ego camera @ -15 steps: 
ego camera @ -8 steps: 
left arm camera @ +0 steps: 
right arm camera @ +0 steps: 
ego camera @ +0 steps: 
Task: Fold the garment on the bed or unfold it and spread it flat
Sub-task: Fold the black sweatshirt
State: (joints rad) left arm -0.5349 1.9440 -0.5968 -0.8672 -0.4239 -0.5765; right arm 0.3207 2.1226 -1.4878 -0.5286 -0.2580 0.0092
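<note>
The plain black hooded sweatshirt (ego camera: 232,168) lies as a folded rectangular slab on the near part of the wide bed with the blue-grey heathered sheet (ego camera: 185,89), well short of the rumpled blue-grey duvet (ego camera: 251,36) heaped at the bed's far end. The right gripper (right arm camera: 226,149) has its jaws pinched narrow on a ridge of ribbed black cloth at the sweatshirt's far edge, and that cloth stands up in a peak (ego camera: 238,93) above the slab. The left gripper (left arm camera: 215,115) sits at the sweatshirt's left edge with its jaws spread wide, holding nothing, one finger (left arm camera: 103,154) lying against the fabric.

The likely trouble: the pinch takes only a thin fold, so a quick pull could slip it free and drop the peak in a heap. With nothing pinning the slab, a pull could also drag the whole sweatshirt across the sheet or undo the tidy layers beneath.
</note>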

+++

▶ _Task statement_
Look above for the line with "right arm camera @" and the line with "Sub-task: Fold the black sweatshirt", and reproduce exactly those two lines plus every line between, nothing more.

▶ _Solution to this problem_
right arm camera @ +0 steps: 
ego camera @ +0 steps: 
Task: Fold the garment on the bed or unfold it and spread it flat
Sub-task: Fold the black sweatshirt

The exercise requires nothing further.